Utilitarianismis based on the premise that the end justifies the means, or the most good for the most people most of the time. Sometimes, this makes good sense; sometimes, it doesn’t.
And then there is moral particularism which contends that moral judgement depends on the “particulars” of the circumstance. There are no absolute moral principles that apply to all situations, and the moral person is not defined by principles.
I attended a different church today, and the message was about agathas, which is Greek for goodness. I am still compiling and trying to synthesize the different elements to this message, particularly as it pertains to defining goodness. Nonetheless, it was pretty clear thata major theme of today’s message was that God is pretty keen on agathas (goodness). He VALUES it tremendously.
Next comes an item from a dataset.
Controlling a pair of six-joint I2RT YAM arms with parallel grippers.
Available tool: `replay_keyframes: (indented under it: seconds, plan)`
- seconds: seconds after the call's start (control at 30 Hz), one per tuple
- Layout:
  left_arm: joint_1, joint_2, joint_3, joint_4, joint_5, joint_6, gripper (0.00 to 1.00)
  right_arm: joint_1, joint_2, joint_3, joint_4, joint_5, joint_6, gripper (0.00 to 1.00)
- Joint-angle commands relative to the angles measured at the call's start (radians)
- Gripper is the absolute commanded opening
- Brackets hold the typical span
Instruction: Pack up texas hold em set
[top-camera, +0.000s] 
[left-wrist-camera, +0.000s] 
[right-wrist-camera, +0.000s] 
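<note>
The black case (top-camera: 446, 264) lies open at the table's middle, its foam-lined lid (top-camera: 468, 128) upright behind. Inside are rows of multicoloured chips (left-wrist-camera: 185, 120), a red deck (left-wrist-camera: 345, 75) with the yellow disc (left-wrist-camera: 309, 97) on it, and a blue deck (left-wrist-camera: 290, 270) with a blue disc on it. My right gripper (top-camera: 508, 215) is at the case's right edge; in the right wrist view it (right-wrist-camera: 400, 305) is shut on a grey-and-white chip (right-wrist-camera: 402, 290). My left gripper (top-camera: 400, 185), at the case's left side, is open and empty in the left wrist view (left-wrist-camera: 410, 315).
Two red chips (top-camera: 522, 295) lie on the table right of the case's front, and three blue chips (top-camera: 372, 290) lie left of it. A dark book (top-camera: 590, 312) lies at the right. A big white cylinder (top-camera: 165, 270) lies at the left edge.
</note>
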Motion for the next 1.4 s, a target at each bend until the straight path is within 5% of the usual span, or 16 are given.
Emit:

It is the 6th fruit of the spirit in Galations 5, and in the 23rd Psalms: “surely goodness and mercy shall follow me all of the days of my life.” In Titus 2, it is listed as one of the 12 characteristics of a Godly woman. And, in Matthew 25, the master said to the servant who invested the two talents: ‘…well done, good and faithful servant”.
Those of us of the Christian faith love moral principles (and some of us really like to tell the world all about them). There is a lot of comfort in absolute right and wrong. What struck me today is that while moral right — a proxy for agathas – is highly valued by God, it only counts if the motivation is also agathas.
While Christians might take great delight in being deontologists or formalists who love absolute moral principles, God says, “slow down, it all depends on the motivation of the agathas act”. That is, goodness must be packaged in particularism. That is, doing good only counts if it is done for God.
The principle may be the premise, but the process is the proof.